There are fragrant tulips which aren’t orange, and probably have different backgrounds. I collect fragrant tulips; if you’ve grown any,  I’d be interested to know which ones.

Besides her scent, Annie Schilder puts on quite a visual show. OK, I know I’ve recently gone on record as saying I don’t thrill to straight-ahead yellows and oranges in my garden. (See my blog mission statement (at the bottom of the linked page) for an explanation.) But to my eyes, Annie Schilder is a little more subtle than that. She starts out a burning-embers deep orange.



 As the tulip ages, the color lightens, with brushes of yellow in the orange, as in the photograph at the top of the page, and as this sunlit picture below.

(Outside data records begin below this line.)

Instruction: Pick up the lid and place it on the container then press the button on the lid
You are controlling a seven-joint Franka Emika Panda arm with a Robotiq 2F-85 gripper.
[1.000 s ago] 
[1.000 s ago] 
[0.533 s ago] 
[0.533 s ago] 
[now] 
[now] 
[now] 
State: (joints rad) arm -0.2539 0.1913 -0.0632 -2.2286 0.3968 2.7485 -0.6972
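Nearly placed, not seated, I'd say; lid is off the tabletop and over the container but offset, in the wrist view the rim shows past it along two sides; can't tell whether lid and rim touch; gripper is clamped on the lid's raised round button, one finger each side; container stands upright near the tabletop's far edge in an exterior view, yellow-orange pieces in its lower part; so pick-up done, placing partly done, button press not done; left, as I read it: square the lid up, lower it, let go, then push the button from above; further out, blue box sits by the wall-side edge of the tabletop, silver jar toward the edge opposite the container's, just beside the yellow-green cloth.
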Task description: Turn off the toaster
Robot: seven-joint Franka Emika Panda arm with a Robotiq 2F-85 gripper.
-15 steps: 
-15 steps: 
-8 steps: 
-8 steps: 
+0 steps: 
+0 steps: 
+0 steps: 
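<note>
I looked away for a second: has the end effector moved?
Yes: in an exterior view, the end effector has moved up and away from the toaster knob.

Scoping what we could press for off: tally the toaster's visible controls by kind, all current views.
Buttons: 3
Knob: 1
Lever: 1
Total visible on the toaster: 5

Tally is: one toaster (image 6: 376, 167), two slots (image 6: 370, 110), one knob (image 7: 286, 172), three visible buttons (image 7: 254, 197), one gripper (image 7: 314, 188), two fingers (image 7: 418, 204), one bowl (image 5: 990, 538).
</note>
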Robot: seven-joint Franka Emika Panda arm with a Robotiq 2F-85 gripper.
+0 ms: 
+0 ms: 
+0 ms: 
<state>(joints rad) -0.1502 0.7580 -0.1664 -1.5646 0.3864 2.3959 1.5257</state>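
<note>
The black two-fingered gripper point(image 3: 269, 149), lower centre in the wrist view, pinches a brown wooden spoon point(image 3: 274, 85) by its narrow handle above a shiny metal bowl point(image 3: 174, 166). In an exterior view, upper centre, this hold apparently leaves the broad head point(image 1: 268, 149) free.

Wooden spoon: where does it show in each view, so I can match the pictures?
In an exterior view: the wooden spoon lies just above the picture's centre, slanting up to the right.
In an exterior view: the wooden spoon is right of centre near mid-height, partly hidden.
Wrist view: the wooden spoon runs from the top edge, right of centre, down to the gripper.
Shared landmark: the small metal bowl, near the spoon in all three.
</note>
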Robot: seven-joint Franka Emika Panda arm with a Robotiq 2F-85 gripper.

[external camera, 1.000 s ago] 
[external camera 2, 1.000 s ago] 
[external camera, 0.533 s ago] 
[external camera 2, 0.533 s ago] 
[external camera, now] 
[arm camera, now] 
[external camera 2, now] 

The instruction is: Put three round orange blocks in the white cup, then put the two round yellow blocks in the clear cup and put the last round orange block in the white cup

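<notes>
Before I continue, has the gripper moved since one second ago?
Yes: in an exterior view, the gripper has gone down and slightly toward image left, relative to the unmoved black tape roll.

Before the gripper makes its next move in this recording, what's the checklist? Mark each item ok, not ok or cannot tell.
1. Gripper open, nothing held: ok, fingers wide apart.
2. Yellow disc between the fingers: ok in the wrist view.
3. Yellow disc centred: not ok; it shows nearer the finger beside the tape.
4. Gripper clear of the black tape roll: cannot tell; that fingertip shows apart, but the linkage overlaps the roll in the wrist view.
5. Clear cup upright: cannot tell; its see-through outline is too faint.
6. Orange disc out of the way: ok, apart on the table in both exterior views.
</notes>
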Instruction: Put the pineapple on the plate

The colors get more distinct as it fades and swirls out.




And now it’s time to bid goodbye to Annie Schilder for another year

{ 12 comments… add one }

  • Daffodil Planter April 28, 2009, 8:01 pm

    A graceful lady! I don’t think I have ever smelled tulip fragrance. Did any of the perfumers ever try it out? Perhaps in the Edwardian era when violets were a popular fragrance?

  • Sylvia (England) April 29, 2009, 2:14 am

    I haven’t hear of this tulip but I have made a note to look out for her this year. My tulips are flowering like never before this year, I have some which disappeared years ago with buds on. I know they were planted 10 years ago as I have never planted tulips in this area since.

    Best wishes Sylvia (England)

  • tina April 29, 2009, 3:38 am

    Love the hot color of it! My favorites in the garden.

  • Pomona Belvedere April 29, 2009, 8:39 am

    Glad to have gotten Annie some more fans.

    DP, that’s an interesting question about tulips as perfume. There are different kinds of tulip scents but this musky one I get from the oranges could make a perfume, and does have a relationship to violet scent.

    Sylvia, I’m glad to hear you’re having such a spectacular tulip year. Do I remember that the weather was different for you this past year, or do you think it’s something else? I’ll add this to my “returning tulips” notes.

    Tina – I’m still figuring out all the colors I like best, sometimes I surprise myself.

  • cyd April 29, 2009, 11:31 am

    I really like the deep orange of this tulip. I have grown Apricot Beauty and the smell was very light. It’s strange though, where I planted Apricot Beauty the tulips that have returned are purple. Has that ever happened to anyone?

  • Pomona Belvedere April 29, 2009, 3:45 pm

    I’ve had my Apricot Beauties sport (also other tulips) and add other colors to themselves, but I’ve never known a complete color change of that radical nature. If you have a lot of the same color (sports usually sport singly), I’d suspect you might have planted some other tulips there earlier and they revived and decided to show themselves. But tulips are so mutable, who knows?

  • Pomona Belvedere April 30, 2009, 10:50 am


    I just read something that’s an echo of your experience with tulips – only almost a century earlier.

    I indulged myself by ordering some antique garden books, including the “Tulips” volume of the Present-Day Gardening Series from the UK (are you familiar with those? From around the 19teens, not all are dated). And in it Rev. Joseph Jacob says, “…the sudden flowering of tulips in my own churchyard at Whitewell this last spring, after the hot summer of 1911, may have some bearing upon their curious behaviour. These must have been there upwards of ten years; and until now have practically been without a flower since the year or two after they were first planted.”

  • kris at Blithewold May 5, 2009, 5:24 am

    I am a recent convert to the cult of Annie and I’m proud to say that she was in my very own selection and she might make her debut in our North Garden next year. And if not, then we’ll just have to order “rafts” for our cutting beds. (and I haven’t even given her a good sniff yet!)

  • Pomona Belvedere May 5, 2009, 5:08 pm

    Happy to have other devotees reporting in!

  • Nancy Bond May 11, 2009, 7:06 am

    Annie is certainly a beauty! I LOVE orange in the garden, especially in combination with other colours. So she and I would get along just fine. :)

  • Pomona Belvedere May 11, 2009, 8:09 am

    Glad you like her, Nancy, especially since I know from looking at your own blog that you’ve got good taste!

  • Ronnie April 22, 2010, 4:01 am

    If you like Annie, try Ballerina for fragrance and long lasting flowers.